According to court documents, Dr Mallon – who has two properties he rents out in Scotland and a house in his native Northern Ireland, plus his own business selling ‘nano technology’ products for motor vehicles (which he calls his ‘hobby job’) – has netted £35,000 from making disability complaints.

It’s unclear how that figure has been reached or if it includes settlements made before any claim is even lodged.

Like Stuart, Tim Bryne, as chairman of large recruitment firm The Ginger Group, refused to settle. His company had been targeted by Dr Mallon in 2018 when he applied for a job for which, once again, he was hopelessly inexperienced.

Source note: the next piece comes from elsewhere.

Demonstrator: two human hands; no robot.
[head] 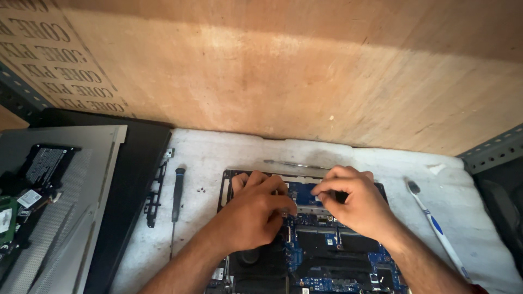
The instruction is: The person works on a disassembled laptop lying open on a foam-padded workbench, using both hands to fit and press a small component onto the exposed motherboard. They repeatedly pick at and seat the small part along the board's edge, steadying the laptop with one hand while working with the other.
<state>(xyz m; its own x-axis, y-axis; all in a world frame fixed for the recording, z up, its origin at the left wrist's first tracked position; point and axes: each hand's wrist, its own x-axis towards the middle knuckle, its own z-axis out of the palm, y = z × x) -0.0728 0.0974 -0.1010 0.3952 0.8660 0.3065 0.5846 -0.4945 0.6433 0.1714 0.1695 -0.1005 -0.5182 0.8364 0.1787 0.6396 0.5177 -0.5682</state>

Acas’s suggested payment of £6,000 had gone up to £7,000 by the time the claim hit the tribunal schedule. But at the last minute Dr Mallon withdrew the case. Tim says: ‘He doesn’t want to go to tribunal and that is evident by the number of times he has withdrawn cases. I believe it’s all about emotional blackmail.’

According to employment law specialist Lawrence Davies, of Equal Justice Solicitors, around three quarters of discrimination complaints settle without a tribunal. No wonder, when he says that even a short hearing lasting one to three days will cost £20,000 to £50,000 in legal fees.

‘You get around ten per cent of claimants who withdraw without a settlement when they realise the inherent weakness of their case or to avoid a public confrontation,’ Lawrence says.

The Attorney General can apply to the Employment Appeal Tribunal for a Restriction of Proceedings Order against a serial litigant, although it would appear that, so far, that has not happened with Dr Mallon. He, meanwhile, insists he doesn’t want to go to court.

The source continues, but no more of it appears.